# Certificate of entitlement



## Liana12433

Hi all,
I had a old style UK driving licence but lost it on my travels. I have a driving licence from a non EU country and in Spain with a 2 year international driving licence. Last fall I started a driving course and did the medical test such as it was and was so busy at work could not get back to take the theory exam. However recently I came across the Certificate of Entitlement and spoke to a guy at DLVC and he said this proves what licence that I had any convictions/points and can be used to exchange for a foreign licence in this case Spain and is going to be mailed to me. I could not get a new licence because I am a non resident.
Has anyone been through this process here! 
Or can explain exactly what this certificate actually permits.
Thanks in Advance


----------



## xabiaxica

Liana12433 said:


> Hi all,
> I had a old style UK driving licence but lost it on my travels. I have a driving licence from a non EU country and in Spain with a 2 year international driving licence. Last fall I started a driving course and did the medical test such as it was and was so busy at work could not get back to take the theory exam. However recently I came across the Certificate of Entitlement and spoke to a guy at DLVC and he said this proves what licence that I had any convictions/points and can be used to exchange for a foreign licence in this case Spain and is going to be mailed to me. I could not get a new licence because I am a non resident.
> Has anyone been through this process here!
> Or can explain exactly what this certificate actually permits.
> Thanks in Advance


:welcome:

I haven't done this, but I know others who have & it's pretty straightforward. You simply use the letter of entitlement when you renew your licence, instead of the old expired licence


----------



## Liana12433

Hi,
By this I take it you mean take the certificate of Entitlement to the Traffico office and with this use to exchange this for the Spanish licence. 
Cheers


----------



## xabiaxica

Liana12433 said:


> Hi,
> By this I take it you mean take the certificate of Entitlement to the Traffico office and with this use to exchange this for the Spanish licence.
> Cheers


Exactly. 

You'll need a medical as well

https://sede.dgt.gob.es/Galerias/tramites-y-multas/permiso-de-conduccion/Renovacion-de-permisos-de-conduccion-comunitarios/21/21-Renovacion-permiso-comunitario-Ingles.pdf


----------



## Liana12433

Do you know if this needs to be translated by an official translator or submitted as is.


----------



## xicoalc

I did this as my UK license was stolen a few years ago. Very simple, letter of entitlement from DVLA is all you need (not translated). They then confirm it all with UK and issue spanish one!. Yes, medical etc are needed


----------



## Liana12433

Hi,
Thanks for that currently have in international licence. Wish I have stumbled across this years ago would have saved me a pile of grief. Have contacted DVLA they are mailing it out now, said it might take 3 weeks to post sounded a bit odd not sure which route to Spain the postie is taking.


----------



## gus-lopez

Liana12433 said:


> Hi,
> Thanks for that currently have in international licence. Wish I have stumbled across this years ago would have saved me a pile of grief. Have contacted DVLA they are mailing it out now, said it might take 3 weeks to post sounded a bit odd not sure which route to Spain the postie is taking.

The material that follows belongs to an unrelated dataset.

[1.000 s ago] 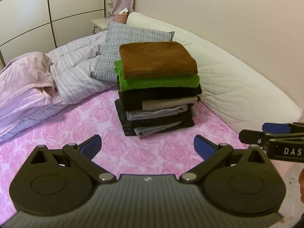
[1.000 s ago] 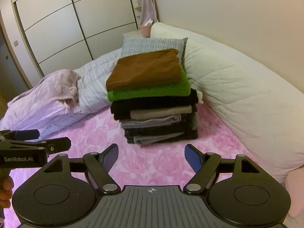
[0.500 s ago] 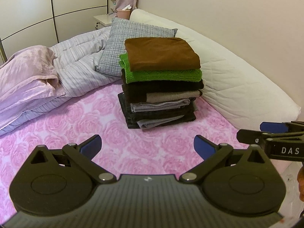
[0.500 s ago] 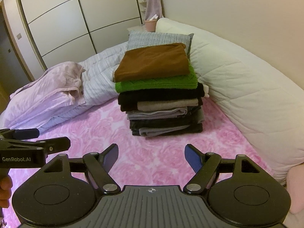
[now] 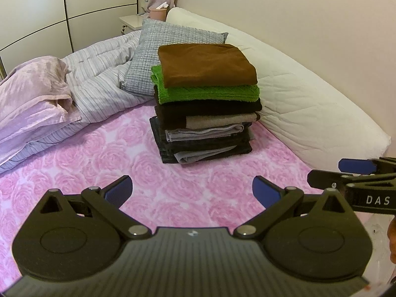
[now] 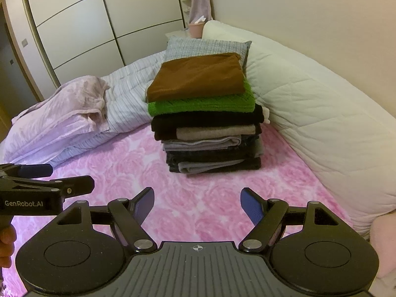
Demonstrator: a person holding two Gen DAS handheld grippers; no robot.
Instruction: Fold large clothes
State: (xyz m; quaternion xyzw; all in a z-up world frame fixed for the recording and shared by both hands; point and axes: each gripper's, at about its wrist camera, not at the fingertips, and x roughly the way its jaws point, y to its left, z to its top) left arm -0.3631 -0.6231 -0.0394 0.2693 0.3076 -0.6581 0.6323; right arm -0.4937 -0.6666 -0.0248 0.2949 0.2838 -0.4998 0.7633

Like all UK government depts,They use Royal mail who in turn use the cheapest most obscure carriers they can find. HMRC they use 'Globalpost' ,that'll be 4-6 weeks. Urgent =then they'll use 'prioritaire'.That'll only be 3 weeks & 3 days. 
DSS use 'Maltapost' who are punctual & between 2-4 weeks. At least the staff know & can actually inform you about this : whereas the Inland revenue lot haven't a clue. 
Devon county council I sent a signed form to on Monday morning ; they obviously received it & sent a confirmation receipt which I received Friday . Hopefully the HMRC letter that they sent me on the 25th January will arrive soon.:lol:


----------



## Liana12433

They also had an option for a fax, said post it, did not think anyone used fax machines anymore DLVC seem to do will investigate this option here and perhaps call back after a week or so.
Thanks for all the info everyone


----------



## Liana12433

xabiachica said:


> Exactly.
> 
> You'll need a medical as well
> 
> https://sede.dgt.gob.es/Galerias/tramites-y-multas/permiso-de-conduccion/Renovacion-de-permisos-de-conduccion-comunitarios/21/21-Renovacion-permiso-comunitario-Ingles.pdf


This link on the PDF file, does this apply in my circumstances as well, my licence has been lost and I have the certificate of entitlement with all my details licence number etc and it is a clean licence,
If you could clarify this it would be wonderful.


----------



## xabiaxica

Liana12433 said:


> This link on the PDF file, does this apply in my circumstances as well, my licence has been lost and I have the certificate of entitlement with all my details licence number etc and it is a clean licence,
> If you could clarify this it would be wonderful.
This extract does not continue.